Per il Four Seasons il compito è più facile, perché è la rinascita di un hotel storico – il San Domenico Palace – che ha fatto la storia di Taormina, e questo suo nuovo capitolo prosegue nell’impegno di valorizzazione il patrimonio architettonico, culturale e turistico che rappresenta. In origine era un convento domenicano, l’ordine nobile della chiesa, con corti, celle e giardini che pretendono una visita guidata da uno storico (chiedere di Margaret, che lo racconta come il monumento che è). Nucleo del XV secolo su cui si innestano gli elementi Liberty dei primi Novecento. Finestre che incorniciano un paesaggio incantevole, dall’Etna a Messina, scorci di azzurro di mare e cielo, il teatro romano sullo sfondo. Spazi generosi, sontuose installazioni floreali (con il guizzo del più famoso flower designer italiano Vincenzo Dascanio), un via vai allegro all’ora dei pasti, la calma della siesta siciliana, la vibe elegante della sera. Il silenzio assoluto, come ai tempi dei frati, si trova nelle camere, nella cifra classica dell’architetto Pierre-Yves Rochon, autore di tanti Four Seasons da Parigi a Milano all’atteso Danieli di Venezia.
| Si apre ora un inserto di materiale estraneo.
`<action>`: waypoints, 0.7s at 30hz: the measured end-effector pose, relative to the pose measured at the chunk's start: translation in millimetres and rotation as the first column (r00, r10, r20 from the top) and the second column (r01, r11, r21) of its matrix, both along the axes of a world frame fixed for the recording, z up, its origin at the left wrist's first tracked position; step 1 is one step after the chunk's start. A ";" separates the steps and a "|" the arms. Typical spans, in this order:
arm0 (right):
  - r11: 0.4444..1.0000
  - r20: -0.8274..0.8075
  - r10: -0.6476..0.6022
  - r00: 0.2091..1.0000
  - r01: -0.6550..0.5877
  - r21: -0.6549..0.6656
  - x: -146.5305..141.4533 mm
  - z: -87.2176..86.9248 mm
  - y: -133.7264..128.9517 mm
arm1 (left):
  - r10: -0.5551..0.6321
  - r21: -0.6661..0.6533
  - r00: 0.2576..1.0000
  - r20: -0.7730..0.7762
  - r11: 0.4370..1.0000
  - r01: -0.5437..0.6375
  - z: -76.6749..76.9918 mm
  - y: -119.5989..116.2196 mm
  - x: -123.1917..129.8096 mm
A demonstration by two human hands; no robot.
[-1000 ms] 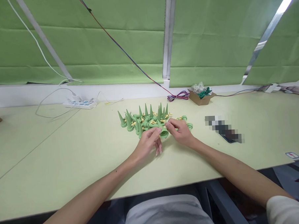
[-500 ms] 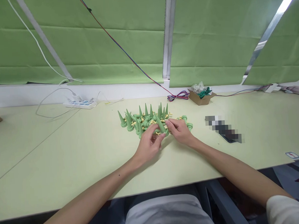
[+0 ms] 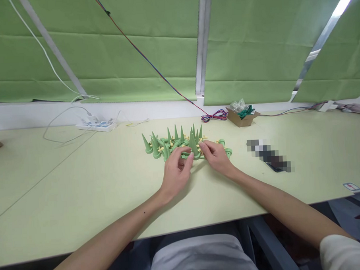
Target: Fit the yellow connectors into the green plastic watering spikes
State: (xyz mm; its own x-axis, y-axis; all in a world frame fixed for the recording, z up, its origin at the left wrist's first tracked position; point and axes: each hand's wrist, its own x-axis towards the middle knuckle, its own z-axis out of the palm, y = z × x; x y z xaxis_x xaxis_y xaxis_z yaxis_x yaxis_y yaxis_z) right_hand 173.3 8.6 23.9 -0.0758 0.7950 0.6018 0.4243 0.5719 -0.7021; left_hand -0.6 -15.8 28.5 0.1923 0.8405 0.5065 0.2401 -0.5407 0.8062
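A cluster of green cone-shaped plastic pieces [image 3: 155, 148] with small yellow parts among them lies on the table in front of me. One larger green cone [image 3: 193, 145] stands upright between my two hands. My left hand [image 3: 178, 169] is at its left side, thumb and fingers curved apart, fingertips close to the cone; whether they touch it I cannot tell. My right hand [image 3: 215, 155] is pinched at the cone's right side, and what its fingertips hold is too small to make out. More green round-ended parts [image 3: 228, 152] lie just beyond the right hand.
A small cardboard box [image 3: 241, 118] with crumpled wrapping stands at the back, beside a coiled red and blue wire [image 3: 214, 115]. A white power strip [image 3: 96, 126] lies back left. To the right is a dark, pixelated object [image 3: 270, 157]. The table's front edge runs close to my body.
The larger cone has gone from tilted to upright. My left hand has loosened its fingers and drawn slightly left; my right hand stays pinched at nearly the same place.
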 end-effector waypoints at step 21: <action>0.994 0.089 0.099 0.991 -0.102 0.036 -0.7 2.3 -4.9 | -0.167 -0.563 0.949 0.269 0.772 0.296 5.8 7.5 -0.7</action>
State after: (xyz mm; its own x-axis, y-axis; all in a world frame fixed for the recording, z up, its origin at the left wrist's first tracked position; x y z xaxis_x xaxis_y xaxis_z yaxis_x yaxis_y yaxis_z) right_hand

Colori riposanti, materiali pregiati, luce e la stessa meravigliosa vista garantita dalla posizione in alto, su una scogliera.

La Sicilia nei piatti di Massimo Mantarro

Eredità della precedente gestione è lo chef Massimo Mantarro, inequivocabilmente siciliano. Scelta corretta, perché la cucina tradizionale è una garanzia di conquista e ricordo. Chi non si innamora della caponatina in agrodolce o della parmigiana. Senza stravolgere le ricette, chef Mantarro le ha alleggerite, abbellite, arricchite di dettagli. La sfida comincia al mattino, con un invitante banchetto che confonde le idee per le bontà che mette in mostra (occupa tutta una stanza). Torte fatte in casa (la cassata non manca mai), pani di grani antichi, ricottine fresche, piatti caldi e un carretto che serve le granite classiche – limone, mandorla e caffè – e un cesto di cannoli da riempire al momento. Il menù del bistrò Rosso è un’alternanza di classici e insalate, con pomodori che sanno di pomodoro. Spaghetti al nero di seppia e alici marinate con gli agrumi si ordinano al ristorante Anciovi di fianco alla piscina, mentre il gourmet Principe Cerami, con stella Michelin confermata dal 2008, è per la sera. E di nuovo, pur nel rigore dell’alta cucina, lo chef non tradisce la sua Sicilia evocata in ogni piatto, come nel carrello dei formaggi e in quello degli oli, di cui la regione è ora una campionessa. Menzione speciale: la spa è un’oasi a sé, con palestra e piscina coperta. Ma il miracolo succede in cabina, quando Paolo si prende cura del suo ospite.